-- Opening Marker --

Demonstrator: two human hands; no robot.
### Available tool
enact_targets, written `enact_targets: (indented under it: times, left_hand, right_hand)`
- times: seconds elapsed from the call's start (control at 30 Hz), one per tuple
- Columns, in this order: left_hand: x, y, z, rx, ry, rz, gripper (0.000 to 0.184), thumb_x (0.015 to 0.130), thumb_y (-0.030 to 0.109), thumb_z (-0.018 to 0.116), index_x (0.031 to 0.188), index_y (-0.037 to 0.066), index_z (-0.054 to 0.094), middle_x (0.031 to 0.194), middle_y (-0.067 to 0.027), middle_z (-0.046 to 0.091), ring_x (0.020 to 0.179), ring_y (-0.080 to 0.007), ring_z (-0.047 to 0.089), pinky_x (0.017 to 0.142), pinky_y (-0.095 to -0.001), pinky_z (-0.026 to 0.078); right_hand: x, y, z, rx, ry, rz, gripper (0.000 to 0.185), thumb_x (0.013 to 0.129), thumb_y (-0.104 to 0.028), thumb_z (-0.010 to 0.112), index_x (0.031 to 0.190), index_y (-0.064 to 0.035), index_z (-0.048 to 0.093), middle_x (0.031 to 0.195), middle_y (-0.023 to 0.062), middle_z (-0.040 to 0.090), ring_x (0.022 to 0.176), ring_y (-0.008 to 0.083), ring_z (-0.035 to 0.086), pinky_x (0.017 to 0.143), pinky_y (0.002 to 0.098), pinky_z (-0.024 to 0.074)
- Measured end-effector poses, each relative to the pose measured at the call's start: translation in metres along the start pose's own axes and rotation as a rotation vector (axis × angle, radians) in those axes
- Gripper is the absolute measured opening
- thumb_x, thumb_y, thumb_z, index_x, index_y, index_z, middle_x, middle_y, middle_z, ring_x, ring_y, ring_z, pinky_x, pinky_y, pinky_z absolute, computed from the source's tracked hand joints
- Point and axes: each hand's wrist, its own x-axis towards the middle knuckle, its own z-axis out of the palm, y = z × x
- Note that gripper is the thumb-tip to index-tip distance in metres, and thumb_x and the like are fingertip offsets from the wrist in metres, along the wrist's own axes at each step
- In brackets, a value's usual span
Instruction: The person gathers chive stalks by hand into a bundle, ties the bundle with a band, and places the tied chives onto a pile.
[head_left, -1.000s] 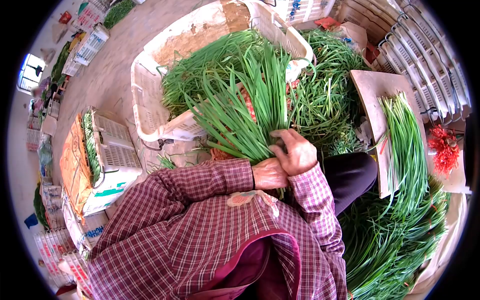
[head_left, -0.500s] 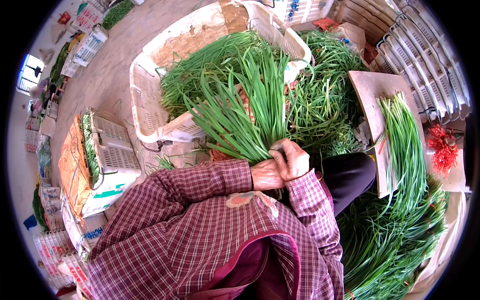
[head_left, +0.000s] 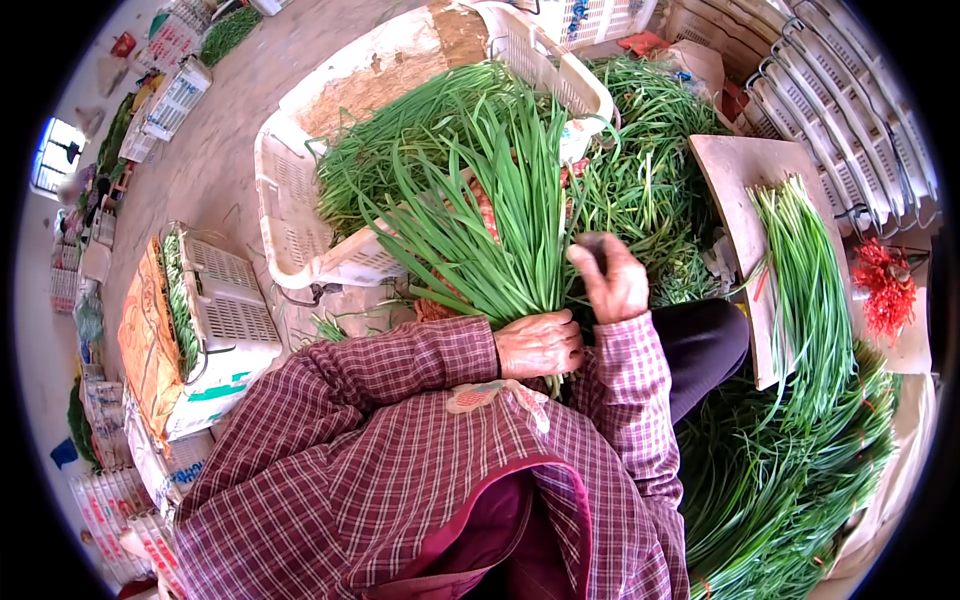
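Note:
A bunch of garlic chives (head_left: 520,220), its leaves fanned up and forward, stands in front of my body. My left hand (head_left: 541,345) is closed around its lower part, with short stalk ends showing below the fist. Just right of the bunch, my right hand (head_left: 612,280) is raised, thumb and fingers apart and slightly bent, with nothing visible in it. Behind the bunch, more loose chives (head_left: 400,140) lie in a white plastic crate (head_left: 290,190). To the right, another bundle of chives (head_left: 805,270) rests on a board (head_left: 735,200).
Loose green leaves (head_left: 650,180) are heaped beyond my right knee (head_left: 705,345). Tied chives (head_left: 790,490) are piled at the lower right. Red ties (head_left: 882,290) hang beside the board. Stacked crates (head_left: 840,120) stand at the back right; a filled crate (head_left: 235,300) sits on the left.
My right hand has come off the bunch and moved up and right, its fingers parting. My left hand still grips the stalks, and the leaves have spread slightly.

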Motion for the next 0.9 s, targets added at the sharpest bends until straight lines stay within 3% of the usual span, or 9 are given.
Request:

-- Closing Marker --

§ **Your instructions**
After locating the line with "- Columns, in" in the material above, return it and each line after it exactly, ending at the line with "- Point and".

§ **Reply**
- Columns, in this order: left_hand: x, y, z, rx, ry, rz, gripper (0.000 to 0.184), thumb_x (0.015 to 0.130), thumb_y (-0.030 to 0.109), thumb_z (-0.018 to 0.116), index_x (0.031 to 0.188), index_y (-0.037 to 0.066), index_z (-0.054 to 0.094), middle_x (0.031 to 0.194), middle_y (-0.067 to 0.027), middle_z (-0.046 to 0.091), ring_x (0.020 to 0.179), ring_y (-0.080 to 0.007), ring_z (-0.047 to 0.089), pinky_x (0.017 to 0.142), pinky_y (-0.095 to -0.001), pinky_z (-0.026 to 0.078); right_hand: x, y, z, rx, ry, rz, gripper (0.000 to 0.185), thumb_x (0.013 to 0.129), thumb_y (-0.104 to 0.028), thumb_z (-0.010 to 0.112), index_x (0.031 to 0.190), index_y (-0.064 to 0.035), index_z (-0.048 to 0.093), middle_x (0.031 to 0.195), middle_y (-0.023 to 0.062), middle_z (-0.040 to 0.090), ring_x (0.022 to 0.176), ring_y (-0.008 to 0.083), ring_z (-0.035 to 0.086), pinky_x (0.017 to 0.143), pinky_y (0.002 to 0.098), pinky_z (-0.024 to 0.074)
- Measured end-effector poses, each relative to the pose measured at the call's start: translation in metres along the start pose's own axes and rotation as a rotation vector (axis × angle, radians) in those axes
- Gripper is the absolute measured opening
- thumb_x, thumb_y, thumb_z, index_x, index_y, index_z, middle_x, middle_y, middle_z, ring_x, ring_y, ring_z, pinky_x, pinky_y, pinky_z absolute, computed from the source's tracked hand joints
- Point and axes: each hand's wrist, its own x-axis towards the middle knuckle, its own z-axis out of the palm, y = z × x

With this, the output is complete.